Айсолтан из страны белого золота - Кербабаев Берды Мурадович 7 стр.


— Ну да, ну да! Я сама ее туда поставила.

— А зачем же ты на меня наговаривала?

— Потому что ты всегда шутишь. Вот я и

думала, что ты ее нарочно спрятал.

Бегенч целует сестру в ее нежную, румяную щеку.

Маленькая Маиса, схватив свой портфель, который

кажется чересчур большим в ее тоненькой руке,

вприпрыжку сбегает с веранды.

Бегенч берет ружье и, перекинув его через плечо,

выходит на улицу.

Из-за поворота выезжает легковая машина, при

виде которой Бегенч сразу останавливается и не

может больше сделать ни шагу. Сердце его больно

сжимается. Он смотрит на приближающуюся машину, и

ему чудится, что там, внутри, скрыта частица его

души и это серое ползущее чудовище сейчас увезет ее

куда-то далеко-далеко. Чудовище в облаках пыли

приближается к Бегенчу, и ему хочется броситься вперед

и преградить ему путь. Но он не двигается с места,

и только глаза его неотступно следуют за машиной.

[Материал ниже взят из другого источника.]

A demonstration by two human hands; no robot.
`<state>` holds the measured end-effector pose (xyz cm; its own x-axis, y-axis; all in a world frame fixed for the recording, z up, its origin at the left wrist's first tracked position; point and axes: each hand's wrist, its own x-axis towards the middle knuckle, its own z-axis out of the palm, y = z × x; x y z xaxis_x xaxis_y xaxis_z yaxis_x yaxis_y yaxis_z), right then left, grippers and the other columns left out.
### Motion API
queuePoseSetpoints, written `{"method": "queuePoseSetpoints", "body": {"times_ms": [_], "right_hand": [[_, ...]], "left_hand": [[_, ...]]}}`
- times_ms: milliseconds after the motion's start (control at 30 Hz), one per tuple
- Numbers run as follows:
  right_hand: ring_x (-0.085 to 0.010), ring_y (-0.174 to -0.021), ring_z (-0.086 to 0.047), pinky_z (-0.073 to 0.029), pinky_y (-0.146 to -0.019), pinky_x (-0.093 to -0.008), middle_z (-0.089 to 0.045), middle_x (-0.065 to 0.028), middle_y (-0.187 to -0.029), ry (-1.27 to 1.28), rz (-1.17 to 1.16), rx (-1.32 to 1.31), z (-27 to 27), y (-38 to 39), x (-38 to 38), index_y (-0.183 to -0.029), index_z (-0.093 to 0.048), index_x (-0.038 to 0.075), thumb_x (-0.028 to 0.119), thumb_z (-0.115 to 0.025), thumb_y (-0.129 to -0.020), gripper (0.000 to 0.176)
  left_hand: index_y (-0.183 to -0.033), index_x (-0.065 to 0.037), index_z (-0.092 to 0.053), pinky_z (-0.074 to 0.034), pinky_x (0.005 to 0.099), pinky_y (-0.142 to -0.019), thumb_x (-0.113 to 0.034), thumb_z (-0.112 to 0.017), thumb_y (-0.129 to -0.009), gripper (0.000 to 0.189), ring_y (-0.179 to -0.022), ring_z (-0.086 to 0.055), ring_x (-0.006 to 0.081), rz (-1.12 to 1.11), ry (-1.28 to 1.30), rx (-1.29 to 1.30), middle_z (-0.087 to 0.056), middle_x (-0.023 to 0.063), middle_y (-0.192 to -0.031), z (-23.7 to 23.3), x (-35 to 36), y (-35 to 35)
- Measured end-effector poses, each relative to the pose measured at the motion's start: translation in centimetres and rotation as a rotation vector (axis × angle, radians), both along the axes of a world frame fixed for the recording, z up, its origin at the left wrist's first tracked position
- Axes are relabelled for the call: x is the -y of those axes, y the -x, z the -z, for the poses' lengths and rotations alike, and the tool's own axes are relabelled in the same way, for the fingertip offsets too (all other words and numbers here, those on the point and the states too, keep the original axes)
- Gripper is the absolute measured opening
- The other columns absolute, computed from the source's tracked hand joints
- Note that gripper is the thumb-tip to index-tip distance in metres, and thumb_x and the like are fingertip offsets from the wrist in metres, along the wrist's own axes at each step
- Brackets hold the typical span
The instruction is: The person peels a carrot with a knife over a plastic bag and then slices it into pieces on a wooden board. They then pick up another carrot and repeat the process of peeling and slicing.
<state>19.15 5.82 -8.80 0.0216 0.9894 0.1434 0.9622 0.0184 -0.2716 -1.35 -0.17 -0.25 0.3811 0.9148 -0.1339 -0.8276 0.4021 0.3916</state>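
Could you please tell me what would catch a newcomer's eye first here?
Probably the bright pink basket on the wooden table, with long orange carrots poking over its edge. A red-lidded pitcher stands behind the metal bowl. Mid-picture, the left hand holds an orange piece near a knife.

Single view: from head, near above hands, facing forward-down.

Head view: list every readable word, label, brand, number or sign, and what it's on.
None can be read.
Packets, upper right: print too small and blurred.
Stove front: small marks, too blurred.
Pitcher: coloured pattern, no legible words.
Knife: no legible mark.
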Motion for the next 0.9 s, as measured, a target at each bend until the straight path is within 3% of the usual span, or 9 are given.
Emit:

Машина проезжает мимо Бегенча и останавливается.

Тонкая белая пыль медленно оседает в воздухе. Ай-

солтан опускает стекло в окошечке, ласково

улыбается, кивает ему.

Ух, как чешется у Потды язык, как хочется

ему подразнить эту влюбленную парочку! Как

хочется отпустить добрую шутку, от которой оба они

зардеются и начнут смотреть в разные стороны! А потом

Айсолтан сдвинет свои черные брови и примется

распекать его на все корки. Ух, как хочется Потды

блеснуть остроумием — ведь такой случай! Ради такого

случая стоит рискнуть и еще раз навлечь на себя гнев

Айсолтан.

Но, к немалому своему удивлению, Потды

замечает, что другое чувство берет в нем верх.

«Пусть их, — думает он, — уж попрощаются как

следует! Пусть в это солнечное утро выскажут друг

другу то, что у них на сердце! Пусть обменяются

нежным, ласковым словом. А потом вспомнят добром

и это светлое утро и Потды».

— Ну, что ты скажешь! Вот беда, так беда! —

восклицает Потды, сдвинув тюбетейку с затылка на

глаза. — Ключи от машины позабыл!

Он выскакивает из машины и бросается куда-то

в сторону, позвякивая ключами, колечко от которых

надел на большой палец.

А у Бегенча опять, как всегда при виде Айсолтан,

слова не идут с языка, и он говорит первое, что ему

приходит на ум:

— Что это Потды, ума лишился? Ключи, говорит,

позабыл, а сам ими размахивает. Вот чудак!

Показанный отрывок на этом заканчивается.